What you need to do:
Return verbatim every line from the first line of the data below to the line that contains "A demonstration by", inclusive, and no further.

☆ ☆ ☆ ☆ ☆

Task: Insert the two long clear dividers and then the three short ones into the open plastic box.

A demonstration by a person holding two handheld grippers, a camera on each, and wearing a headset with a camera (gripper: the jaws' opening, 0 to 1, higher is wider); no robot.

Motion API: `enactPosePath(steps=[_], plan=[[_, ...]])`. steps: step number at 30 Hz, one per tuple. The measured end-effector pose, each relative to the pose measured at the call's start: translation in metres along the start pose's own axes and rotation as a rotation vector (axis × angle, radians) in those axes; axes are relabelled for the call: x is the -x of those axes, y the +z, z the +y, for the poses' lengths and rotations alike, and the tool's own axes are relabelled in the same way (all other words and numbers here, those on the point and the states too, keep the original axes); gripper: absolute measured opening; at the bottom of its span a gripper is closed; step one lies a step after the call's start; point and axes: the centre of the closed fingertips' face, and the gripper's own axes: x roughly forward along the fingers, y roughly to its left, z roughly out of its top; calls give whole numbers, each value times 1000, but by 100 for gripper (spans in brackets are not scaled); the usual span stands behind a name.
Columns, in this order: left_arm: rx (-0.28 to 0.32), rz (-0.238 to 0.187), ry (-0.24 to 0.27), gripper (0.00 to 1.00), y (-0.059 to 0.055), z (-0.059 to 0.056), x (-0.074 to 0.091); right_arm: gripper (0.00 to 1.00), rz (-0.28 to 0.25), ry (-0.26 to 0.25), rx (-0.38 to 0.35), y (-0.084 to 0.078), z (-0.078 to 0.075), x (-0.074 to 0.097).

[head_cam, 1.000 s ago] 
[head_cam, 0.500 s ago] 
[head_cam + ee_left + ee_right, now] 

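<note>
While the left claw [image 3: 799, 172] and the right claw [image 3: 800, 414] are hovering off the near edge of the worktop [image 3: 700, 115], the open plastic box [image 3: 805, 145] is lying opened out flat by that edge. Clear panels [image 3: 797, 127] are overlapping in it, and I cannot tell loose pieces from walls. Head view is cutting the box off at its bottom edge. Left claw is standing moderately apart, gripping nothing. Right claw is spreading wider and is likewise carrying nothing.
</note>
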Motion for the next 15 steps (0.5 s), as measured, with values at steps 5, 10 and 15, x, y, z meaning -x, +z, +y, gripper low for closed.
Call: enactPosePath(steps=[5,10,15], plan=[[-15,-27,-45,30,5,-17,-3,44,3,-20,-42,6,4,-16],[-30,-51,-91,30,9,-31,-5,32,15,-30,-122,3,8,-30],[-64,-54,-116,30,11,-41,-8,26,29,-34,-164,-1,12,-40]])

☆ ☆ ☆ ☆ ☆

Response for this exercise:
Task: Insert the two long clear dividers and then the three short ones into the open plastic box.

A demonstration by a person holding two handheld grippers, a camera on each, and wearing a headset with a camera (gripper: the jaws' opening, 0 to 1, higher is wider); no robot.

The exercise output is complete.